### TASK REQUIREMENTS
Give the lines of the material verbatim, from the first line to the line with "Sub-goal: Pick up", including both.

### GIVEN DATA
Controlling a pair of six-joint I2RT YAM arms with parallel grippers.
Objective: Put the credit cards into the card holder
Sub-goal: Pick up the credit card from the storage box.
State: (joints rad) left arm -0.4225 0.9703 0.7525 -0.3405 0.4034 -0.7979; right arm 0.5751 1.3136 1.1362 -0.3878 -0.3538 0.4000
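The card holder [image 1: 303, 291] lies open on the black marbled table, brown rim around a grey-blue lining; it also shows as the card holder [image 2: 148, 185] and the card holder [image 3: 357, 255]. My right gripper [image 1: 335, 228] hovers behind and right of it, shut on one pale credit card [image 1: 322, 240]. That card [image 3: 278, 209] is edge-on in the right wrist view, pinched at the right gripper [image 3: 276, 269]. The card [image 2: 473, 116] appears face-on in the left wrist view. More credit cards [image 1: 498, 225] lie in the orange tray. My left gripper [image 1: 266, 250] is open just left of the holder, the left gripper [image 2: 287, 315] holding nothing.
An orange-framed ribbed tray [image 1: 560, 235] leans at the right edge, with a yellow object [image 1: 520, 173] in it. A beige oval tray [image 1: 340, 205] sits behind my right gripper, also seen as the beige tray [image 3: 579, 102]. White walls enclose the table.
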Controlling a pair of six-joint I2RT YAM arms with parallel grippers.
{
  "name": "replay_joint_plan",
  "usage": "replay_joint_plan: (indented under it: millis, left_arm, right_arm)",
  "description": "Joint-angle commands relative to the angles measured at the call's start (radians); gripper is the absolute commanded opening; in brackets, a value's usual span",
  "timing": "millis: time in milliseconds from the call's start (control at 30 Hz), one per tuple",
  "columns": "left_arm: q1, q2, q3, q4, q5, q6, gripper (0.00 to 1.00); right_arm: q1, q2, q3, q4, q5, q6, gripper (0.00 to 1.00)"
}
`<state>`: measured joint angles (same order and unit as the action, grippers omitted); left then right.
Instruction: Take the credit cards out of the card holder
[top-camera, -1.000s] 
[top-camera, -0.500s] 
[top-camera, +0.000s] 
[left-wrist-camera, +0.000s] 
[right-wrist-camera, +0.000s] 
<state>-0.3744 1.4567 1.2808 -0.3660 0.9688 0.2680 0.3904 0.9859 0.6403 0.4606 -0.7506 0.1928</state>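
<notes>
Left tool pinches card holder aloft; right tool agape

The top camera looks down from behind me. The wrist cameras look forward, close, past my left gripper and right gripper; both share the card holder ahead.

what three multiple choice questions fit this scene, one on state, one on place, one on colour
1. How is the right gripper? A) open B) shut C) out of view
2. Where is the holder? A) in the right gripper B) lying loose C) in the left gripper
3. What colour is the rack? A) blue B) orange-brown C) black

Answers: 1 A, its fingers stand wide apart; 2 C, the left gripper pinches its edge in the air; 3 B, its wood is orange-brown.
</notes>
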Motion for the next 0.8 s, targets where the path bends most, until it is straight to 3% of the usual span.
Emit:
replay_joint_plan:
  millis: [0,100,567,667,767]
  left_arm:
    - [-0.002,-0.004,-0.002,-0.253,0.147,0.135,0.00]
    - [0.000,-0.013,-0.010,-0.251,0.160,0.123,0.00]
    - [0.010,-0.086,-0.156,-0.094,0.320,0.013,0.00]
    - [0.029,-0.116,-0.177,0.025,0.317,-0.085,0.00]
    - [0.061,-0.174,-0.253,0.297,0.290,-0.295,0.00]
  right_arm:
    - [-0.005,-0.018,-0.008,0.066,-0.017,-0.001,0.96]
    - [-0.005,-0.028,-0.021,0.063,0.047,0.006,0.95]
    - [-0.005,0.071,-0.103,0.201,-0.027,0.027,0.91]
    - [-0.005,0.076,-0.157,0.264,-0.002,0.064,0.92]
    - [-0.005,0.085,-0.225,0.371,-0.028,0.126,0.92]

### FINAL ANSWER
Controlling a pair of six-joint I2RT YAM arms with parallel grippers.
Objective: Put the credit cards into the card holder
Sub-goal: Pick up the credit card from the storage box.

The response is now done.